A firewall is a piece of software or a combination of software and hardware that protects a system or network from direct intrusion at the TCP/IP layer (The Internet). It usually is a separate device that has a connection that looks out toward the Internet and another network interface that faces in to connect to the internal network but not always. The line between these two interfaces is called the demilitarized zone (DMZ). It forms a barrier and can provide a range of protective services.
The level of sophistication that a customer can use is based on the size of the network and the risk the user may have using the Internet. Single workstations may only use a software based firewall to protect them from the most common types of intrusion whereas a company like a bank or power company will have to use the most robust type of firewalls to protect their internal network.

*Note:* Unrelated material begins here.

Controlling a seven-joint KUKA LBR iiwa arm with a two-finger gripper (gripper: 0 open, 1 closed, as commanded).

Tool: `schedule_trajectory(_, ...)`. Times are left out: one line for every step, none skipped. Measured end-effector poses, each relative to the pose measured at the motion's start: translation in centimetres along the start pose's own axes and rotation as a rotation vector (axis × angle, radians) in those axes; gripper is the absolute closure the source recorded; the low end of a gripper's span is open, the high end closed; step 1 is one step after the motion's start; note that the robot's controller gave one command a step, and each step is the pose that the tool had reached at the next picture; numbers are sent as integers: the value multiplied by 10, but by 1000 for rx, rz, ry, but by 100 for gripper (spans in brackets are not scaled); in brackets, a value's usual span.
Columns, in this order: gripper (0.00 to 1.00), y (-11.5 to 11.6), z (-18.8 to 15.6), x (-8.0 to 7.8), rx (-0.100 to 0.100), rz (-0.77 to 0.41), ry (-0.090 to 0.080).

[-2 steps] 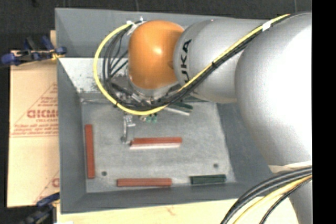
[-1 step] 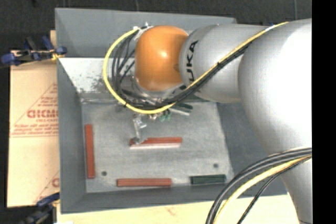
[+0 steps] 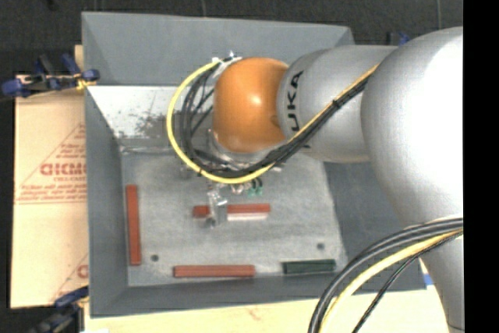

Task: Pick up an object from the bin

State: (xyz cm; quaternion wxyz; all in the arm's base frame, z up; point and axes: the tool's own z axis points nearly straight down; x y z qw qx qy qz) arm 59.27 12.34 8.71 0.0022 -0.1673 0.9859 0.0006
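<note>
Now the short red stick [image 3: 248,210] lies flat in the middle of the bin [image 3: 105,191]. The claw [image 3: 212,212] is down at its left end. I cannot tell if the claw is open or shut. I think nothing is lifted yet, so the pick is still to do.

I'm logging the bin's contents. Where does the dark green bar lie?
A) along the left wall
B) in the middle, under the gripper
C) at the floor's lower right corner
C: the dark green bar lies low and right in the view, apart from the gripper.
</note>
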Motion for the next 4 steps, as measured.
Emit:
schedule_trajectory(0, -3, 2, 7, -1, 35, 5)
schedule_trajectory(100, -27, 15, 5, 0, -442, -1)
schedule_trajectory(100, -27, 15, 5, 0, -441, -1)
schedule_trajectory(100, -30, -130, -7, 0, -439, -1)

Do I need a firewall, well Yes and No. If you are running Microsoft anything a firewall is almost mandatory as a beginning step to protect a network from being hacked. Microsoft by its' very design allows programs to run in the core space of the operating system instead of a protected memory space. For a desktop, this is ok provided you don't mind programs having access to the entire machine, but to a hacker this is heaven. Running machines with file and print sharing turned on and no firewall is an open invitation to having someone cruise your network without you knowing. A firewall can help but it is only one part of the solution to stopping systems from being hacked.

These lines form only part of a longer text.